【コミカライズ】無職だけど転移先の異世界で加護付与スキルを駆使して30年後の世界滅亡の危機に立ち向かう

~目指せ! 俺だけの最強ハーレムパーティ~
猪木洋平@【コミカライズ連載中】
猪木洋平@【コミカライズ連載中】

1332話 上陸するべきか否か【ミティたちside】

公開日時: 2024年3月23日(土) 12:08
更新日時: 2024年4月3日(水) 02:06
文字数:1,157

 時は少しだけ遡る。

 タカシが人魚の里を出発した頃――


「おや……? 皆さん、ようやく島が見えてきましたよ」


「あれがヤマト連邦ってことでいいのかな?」


 サリエとアイリスが話す。

 彼女たちの視線の先には、大きな陸地があった。

 大陸なのか島なのかは不透明だが、方向からするとヤマト連邦の可能性が高い。


「そうでござるな。間違いないでござろう」


 蓮華が答える。

 ヤマト連邦出身の彼女がそう言うなら、間違いないはずだ。


「ど、どうしましょうか? 共鳴水晶によると、タカシさんはまだ時間がかかるようですが……」


「到着を待ってもいいですけれど……。海上での待機も、安全とは言い難いですわね……」


 ニムとリーゼロッテが言葉を交わす。

 ヤマト連邦は鎖国国家だ。

 蓮華や雪月花以外によっては未知の国であり、リーダーのタカシ不在のまま上陸するのはリスクがある。

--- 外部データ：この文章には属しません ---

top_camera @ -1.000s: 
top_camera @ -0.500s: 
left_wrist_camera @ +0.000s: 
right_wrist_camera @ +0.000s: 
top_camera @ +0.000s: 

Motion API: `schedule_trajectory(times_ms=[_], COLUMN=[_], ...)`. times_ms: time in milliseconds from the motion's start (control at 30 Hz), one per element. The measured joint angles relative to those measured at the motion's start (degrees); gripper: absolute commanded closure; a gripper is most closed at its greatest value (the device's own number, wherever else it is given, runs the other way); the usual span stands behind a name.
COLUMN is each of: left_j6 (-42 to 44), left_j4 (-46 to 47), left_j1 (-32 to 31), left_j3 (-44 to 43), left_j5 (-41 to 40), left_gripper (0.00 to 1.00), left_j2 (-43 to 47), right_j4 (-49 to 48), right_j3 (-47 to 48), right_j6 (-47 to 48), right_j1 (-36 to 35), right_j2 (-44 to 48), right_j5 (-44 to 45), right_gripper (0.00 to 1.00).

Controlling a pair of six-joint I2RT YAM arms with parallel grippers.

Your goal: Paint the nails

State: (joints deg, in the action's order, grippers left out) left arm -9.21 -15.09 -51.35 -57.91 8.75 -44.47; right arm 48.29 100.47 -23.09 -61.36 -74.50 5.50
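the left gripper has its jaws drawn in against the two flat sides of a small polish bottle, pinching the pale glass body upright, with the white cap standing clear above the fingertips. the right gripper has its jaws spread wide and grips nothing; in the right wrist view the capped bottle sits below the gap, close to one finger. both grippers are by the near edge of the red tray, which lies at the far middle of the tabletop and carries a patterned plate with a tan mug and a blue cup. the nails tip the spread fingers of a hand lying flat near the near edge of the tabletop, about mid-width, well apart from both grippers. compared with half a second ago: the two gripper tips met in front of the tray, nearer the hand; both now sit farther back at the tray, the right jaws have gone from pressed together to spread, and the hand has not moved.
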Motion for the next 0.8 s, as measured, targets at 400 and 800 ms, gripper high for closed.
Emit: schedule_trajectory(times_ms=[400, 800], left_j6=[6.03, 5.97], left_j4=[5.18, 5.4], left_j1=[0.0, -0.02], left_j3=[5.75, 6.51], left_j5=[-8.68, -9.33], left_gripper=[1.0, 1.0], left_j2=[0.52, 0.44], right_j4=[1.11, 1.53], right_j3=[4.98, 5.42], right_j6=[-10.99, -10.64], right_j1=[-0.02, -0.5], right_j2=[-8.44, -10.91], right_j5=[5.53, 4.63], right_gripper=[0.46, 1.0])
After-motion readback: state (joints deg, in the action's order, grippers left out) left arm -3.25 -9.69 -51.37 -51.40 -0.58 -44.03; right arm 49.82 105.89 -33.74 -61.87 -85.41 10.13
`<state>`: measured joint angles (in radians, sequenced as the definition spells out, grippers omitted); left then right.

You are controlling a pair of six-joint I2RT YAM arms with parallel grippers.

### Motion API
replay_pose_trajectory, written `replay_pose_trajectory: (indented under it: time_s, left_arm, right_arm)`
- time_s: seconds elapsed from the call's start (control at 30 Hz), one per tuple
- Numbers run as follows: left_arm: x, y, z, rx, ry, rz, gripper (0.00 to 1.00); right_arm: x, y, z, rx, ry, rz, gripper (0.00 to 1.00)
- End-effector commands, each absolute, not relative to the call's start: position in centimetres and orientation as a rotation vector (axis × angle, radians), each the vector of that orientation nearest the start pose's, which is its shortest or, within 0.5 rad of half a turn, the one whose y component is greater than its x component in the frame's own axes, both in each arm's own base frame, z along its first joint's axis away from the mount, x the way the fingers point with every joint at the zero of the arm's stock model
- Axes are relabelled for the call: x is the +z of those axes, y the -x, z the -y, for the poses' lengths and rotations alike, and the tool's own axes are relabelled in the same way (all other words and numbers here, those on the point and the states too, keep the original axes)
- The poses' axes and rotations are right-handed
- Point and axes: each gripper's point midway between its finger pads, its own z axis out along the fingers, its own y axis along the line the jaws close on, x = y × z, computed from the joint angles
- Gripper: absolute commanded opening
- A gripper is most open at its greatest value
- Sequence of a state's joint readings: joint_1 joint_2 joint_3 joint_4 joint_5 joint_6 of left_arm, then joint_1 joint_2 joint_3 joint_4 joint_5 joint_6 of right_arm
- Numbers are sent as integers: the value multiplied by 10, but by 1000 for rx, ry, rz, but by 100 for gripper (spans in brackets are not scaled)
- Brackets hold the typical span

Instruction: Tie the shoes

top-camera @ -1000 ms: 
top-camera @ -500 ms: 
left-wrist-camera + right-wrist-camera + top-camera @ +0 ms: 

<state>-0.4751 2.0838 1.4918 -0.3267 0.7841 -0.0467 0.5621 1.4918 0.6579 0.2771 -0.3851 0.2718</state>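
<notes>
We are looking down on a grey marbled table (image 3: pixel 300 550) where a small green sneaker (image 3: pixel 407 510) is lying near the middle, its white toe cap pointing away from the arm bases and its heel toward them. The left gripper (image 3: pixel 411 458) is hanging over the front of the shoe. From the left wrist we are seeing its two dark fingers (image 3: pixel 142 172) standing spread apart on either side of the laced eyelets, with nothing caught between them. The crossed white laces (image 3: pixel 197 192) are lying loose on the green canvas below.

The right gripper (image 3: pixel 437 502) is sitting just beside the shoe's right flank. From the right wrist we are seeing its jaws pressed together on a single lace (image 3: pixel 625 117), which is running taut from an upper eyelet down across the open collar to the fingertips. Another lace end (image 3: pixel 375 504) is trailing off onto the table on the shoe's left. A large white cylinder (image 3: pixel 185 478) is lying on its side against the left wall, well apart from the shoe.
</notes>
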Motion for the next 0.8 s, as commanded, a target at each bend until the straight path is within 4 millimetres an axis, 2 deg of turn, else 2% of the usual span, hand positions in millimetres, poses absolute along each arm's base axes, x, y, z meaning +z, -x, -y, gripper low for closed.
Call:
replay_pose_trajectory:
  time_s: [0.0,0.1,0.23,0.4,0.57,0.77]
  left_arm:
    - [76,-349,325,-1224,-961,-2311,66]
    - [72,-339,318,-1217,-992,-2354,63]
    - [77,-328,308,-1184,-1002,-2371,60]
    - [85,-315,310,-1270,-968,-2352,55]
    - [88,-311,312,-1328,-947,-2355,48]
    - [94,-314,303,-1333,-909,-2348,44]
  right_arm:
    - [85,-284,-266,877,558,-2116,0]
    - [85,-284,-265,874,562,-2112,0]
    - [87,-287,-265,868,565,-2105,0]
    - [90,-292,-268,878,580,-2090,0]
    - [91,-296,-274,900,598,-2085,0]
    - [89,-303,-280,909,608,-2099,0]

 しかし一方で、海上で待機するのも安全とは限らない。

 海の魔物が襲撃してくる他、食料や水の問題もある。


「もしよろしければ……私が先行して様子を見てきましょうか?」


 そう提案するレイン。

 彼女は空間魔法の使い手だ。

 上級の『ワープ』を駆使すれば、1人で上陸して様子を見てくることも可能だろう。

 しかし――


「やめておいた方がいいと思うよ~」


「ピピッ! 単独での偵察はリスクが伴うと警告します」


 花が首を振る。

 ティーナも同意した。


「ヤマト連邦は鎖国国家だからね。私たちも詳しいわけではないけど、外からの侵入者には厳しいわよ」


「……うん。出国は『少し面倒』くらいだけど、入国は『とても厳しい』……。特殊な結界魔法の他、海岸沿いに侍や忍者が配置されているから……」


 月と雪も、レインに対して警告した。

 彼女たちもヤマト連邦の出身だ。

 全ての事情に精通しているわけではないが、いくらかの情報は持っている。


「なら……みんなで行くしかないね!」


「なんだか妙な気配も感じるし……その方が安全だと思うよー」


 ドラちゃんとゆーちゃんが言った。

 彼女たちはそれぞれ、ファイアードラゴンと幽霊である。

 2人とも特殊な存在であるためか、勘が鋭い。


「皆さんがそう言われるのであれば……わかりました」


 レインがうなずいた。

 そして彼女は、他のメンバーたちを見渡す。


「どうでしょう? 他の皆さんは……」


「そうですね。タカシ様を置いていくのは気が引けますが……前もって面倒事の芽を摘んでおくのも大事ですし……」


「たぶん大丈夫でしょ。タカシなんだし」


「ふふん。今のうちに内情を探っておきましょう」


「マリア、たくさん観光したいなっ!」


 ミティ、モニカ、ユナ、マリアがそう言う。

 他の者たちも異論はないようだ。


「行きますよ! ヤマト連邦へ!!」


 ミリオンズサブリーダーのミティが宣言する。

 こうして彼女たちは、タカシの到着を待つことなく……ヤマト連邦に上陸するため船を進ませていくのだった。